Table 3. Performance measure using GA+NB as FS method

GA with Naïve Bayes as a fitness function selected the relevant attributes as (3,9,11,13), which is Chest Pain type, Exercise-induced Angina, Slope of Peak exercise ST segment, and Thal. These contribute more than any other attributes, which help build a simple and accurate model with lesser features and decide better for CVD. The results also show an increase in the accuracy from around 1.5% to 6% in different classification models.

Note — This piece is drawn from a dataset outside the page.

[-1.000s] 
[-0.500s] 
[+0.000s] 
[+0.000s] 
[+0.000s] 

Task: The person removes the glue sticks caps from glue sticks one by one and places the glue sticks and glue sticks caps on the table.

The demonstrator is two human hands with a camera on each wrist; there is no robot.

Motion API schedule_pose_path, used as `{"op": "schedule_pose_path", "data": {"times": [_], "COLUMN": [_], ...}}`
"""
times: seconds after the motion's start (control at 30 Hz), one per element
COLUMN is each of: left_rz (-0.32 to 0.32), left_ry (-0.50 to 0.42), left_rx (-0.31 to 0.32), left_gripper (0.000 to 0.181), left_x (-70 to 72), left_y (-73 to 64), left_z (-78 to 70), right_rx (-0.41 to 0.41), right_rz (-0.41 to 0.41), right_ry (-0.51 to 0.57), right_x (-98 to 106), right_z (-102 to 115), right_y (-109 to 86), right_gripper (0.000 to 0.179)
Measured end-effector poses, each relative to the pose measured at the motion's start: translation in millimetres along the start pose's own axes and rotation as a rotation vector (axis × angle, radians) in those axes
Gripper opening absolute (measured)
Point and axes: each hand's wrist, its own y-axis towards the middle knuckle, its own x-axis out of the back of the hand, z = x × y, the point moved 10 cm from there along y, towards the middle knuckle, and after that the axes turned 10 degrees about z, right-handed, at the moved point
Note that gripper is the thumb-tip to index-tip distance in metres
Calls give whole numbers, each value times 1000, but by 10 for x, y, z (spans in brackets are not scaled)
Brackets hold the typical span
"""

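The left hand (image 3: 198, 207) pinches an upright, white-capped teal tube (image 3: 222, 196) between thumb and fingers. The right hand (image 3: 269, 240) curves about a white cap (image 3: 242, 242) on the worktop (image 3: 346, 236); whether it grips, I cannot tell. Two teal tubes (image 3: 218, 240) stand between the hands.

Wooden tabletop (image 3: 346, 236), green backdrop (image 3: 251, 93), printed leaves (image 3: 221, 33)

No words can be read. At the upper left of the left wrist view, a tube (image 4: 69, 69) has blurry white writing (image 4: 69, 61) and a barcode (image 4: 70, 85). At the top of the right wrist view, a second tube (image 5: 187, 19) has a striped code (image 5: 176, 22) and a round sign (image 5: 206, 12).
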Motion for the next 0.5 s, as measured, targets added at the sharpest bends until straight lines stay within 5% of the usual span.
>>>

Various performance measures like precision, recall, F-measure, and ROC curve area for the best-established feature selection technique (GA+NB) corresponding to all the models have been shown in Table 3. The confusion matrices for the testing phase of the NB model using no FS technique, using GA+SVM, and using GA+NB as FS techniques are shown in Fig. 4.

Fig. 5.
figure 5

Confusion matrices for NB classifier

6 Conclusion and Future Work

This article proposed a feature selection method based on the evolutionary technique of GA. Using the Naïve Bayes as a fitness function, the feature selection method helped enhance the accuracy of CVD prediction. The experiments for prediction have been done using five machine learning techniques - NB, SVM, LR, RF, and J48. Each of the classifications had been done with eight different feature selection mechanisms. The results established NB as the best classifier employed after the feature selection through GA+NB. Hence, Naïve Bayes comes as a decent option for heuristic methods as a next-gen selector and optimizes search even further. It is also established that feature selection in CVD prediction studies has an improving role whenever the right combinations are used. In the future, newer optimizations techniques based on advanced machine learning approaches like deep neural networks could be utilized for feature selection.